*** Opening of INPUT DATA ***
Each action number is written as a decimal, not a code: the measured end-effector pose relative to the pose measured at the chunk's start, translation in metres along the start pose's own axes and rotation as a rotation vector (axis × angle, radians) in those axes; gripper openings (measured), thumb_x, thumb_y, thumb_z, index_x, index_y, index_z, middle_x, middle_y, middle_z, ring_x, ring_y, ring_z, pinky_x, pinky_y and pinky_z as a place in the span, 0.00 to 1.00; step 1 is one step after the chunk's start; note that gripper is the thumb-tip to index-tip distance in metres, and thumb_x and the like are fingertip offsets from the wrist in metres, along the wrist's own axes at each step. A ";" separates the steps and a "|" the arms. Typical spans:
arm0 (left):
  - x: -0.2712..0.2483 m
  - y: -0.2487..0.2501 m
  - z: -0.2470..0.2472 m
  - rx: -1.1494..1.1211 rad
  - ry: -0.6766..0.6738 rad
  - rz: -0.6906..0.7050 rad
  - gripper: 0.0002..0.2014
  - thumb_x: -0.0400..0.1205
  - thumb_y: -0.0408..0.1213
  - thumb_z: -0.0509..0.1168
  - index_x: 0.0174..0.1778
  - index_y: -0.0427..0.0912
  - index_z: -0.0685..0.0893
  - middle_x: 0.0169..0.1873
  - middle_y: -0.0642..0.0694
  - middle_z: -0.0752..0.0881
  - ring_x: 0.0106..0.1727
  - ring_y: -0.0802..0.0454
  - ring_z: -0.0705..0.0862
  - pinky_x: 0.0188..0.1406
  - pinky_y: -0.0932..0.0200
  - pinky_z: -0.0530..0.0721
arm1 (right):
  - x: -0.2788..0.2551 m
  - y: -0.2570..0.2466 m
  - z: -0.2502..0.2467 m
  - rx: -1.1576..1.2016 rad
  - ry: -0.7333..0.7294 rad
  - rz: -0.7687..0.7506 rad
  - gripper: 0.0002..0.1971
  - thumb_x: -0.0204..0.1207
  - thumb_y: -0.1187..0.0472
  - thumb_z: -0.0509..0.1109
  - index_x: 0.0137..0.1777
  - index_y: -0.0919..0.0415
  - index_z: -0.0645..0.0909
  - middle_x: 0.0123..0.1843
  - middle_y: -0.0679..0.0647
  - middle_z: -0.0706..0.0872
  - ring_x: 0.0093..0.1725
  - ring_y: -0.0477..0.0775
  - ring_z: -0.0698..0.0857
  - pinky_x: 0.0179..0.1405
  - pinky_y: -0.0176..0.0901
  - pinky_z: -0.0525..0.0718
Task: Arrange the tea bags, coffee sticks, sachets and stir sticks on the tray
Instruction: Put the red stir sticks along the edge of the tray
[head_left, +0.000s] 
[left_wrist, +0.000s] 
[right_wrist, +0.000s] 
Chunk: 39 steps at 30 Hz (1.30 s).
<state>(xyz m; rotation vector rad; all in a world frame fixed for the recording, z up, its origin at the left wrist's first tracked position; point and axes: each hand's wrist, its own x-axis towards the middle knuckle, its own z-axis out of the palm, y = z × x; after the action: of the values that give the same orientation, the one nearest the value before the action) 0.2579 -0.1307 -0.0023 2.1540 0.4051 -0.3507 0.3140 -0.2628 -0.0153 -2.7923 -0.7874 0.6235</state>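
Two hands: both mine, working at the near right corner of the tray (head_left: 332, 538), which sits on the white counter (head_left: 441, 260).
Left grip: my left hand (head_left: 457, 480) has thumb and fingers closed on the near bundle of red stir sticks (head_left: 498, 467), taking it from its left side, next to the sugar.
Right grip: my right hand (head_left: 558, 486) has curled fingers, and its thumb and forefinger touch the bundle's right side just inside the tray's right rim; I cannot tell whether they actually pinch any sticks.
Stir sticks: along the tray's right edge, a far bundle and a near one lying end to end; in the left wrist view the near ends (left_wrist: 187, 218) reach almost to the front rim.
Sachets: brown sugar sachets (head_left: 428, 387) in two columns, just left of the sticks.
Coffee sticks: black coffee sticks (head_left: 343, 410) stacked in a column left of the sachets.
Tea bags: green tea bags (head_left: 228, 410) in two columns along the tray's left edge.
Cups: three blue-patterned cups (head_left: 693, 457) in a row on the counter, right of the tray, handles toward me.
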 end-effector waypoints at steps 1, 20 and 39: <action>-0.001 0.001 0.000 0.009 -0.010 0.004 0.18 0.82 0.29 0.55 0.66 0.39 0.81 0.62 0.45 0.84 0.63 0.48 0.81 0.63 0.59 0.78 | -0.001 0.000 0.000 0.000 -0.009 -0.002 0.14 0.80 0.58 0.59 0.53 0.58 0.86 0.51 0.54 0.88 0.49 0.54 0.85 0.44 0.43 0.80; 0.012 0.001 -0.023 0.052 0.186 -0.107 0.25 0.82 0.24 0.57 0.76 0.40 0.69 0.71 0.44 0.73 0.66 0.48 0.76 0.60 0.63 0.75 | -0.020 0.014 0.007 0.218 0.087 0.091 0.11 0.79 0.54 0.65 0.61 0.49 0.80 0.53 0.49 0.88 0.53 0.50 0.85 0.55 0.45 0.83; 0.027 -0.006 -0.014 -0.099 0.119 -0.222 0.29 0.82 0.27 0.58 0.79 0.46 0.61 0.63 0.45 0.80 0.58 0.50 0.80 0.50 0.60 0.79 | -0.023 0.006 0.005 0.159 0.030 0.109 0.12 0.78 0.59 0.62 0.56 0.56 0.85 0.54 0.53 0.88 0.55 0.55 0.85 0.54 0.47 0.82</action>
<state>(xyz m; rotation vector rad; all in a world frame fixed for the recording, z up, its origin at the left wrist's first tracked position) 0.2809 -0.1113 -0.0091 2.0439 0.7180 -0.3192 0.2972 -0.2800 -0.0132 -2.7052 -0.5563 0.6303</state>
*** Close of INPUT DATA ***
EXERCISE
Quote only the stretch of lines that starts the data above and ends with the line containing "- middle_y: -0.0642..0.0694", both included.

OUTPUT BELOW
Each action number is written as a decimal, not a code: the measured end-effector pose relative to the pose measured at the chunk's start, translation in metres along the start pose's own axes and rotation as a rotation vector (axis × angle, radians) in those axes; gripper openings (measured), thumb_x, thumb_y, thumb_z, index_x, index_y, index_z, middle_x, middle_y, middle_z, ring_x, ring_y, ring_z, pinky_x, pinky_y and pinky_z as a place in the span, 0.00 to 1.00; step 1 is one step after the chunk's start; note that gripper is the thumb-tip to index-tip distance in metres, and thumb_x and the like are fingertip offsets from the wrist in metres, along the wrist's own axes at each step. A ";" separates the steps and a "|" the arms. Typical spans:
arm0 (left):
  - x: -0.2712..0.2483 m
  - y: -0.2487..0.2501 m
  - z: -0.2470..0.2472 m
  - rx: -1.1494..1.1211 rad
  - ry: -0.6766..0.6738 rad
  - rz: -0.6906..0.7050 rad
  - gripper: 0.0002..0.2014
  - thumb_x: -0.0400..0.1205
  - thumb_y: -0.0408..0.1213
  - thumb_z: -0.0509..0.1168
  - index_x: 0.0174..0.1778
  - index_y: -0.0427..0.0912
  - index_z: -0.0685..0.0893
  - middle_x: 0.0169..0.1873
  - middle_y: -0.0642..0.0694

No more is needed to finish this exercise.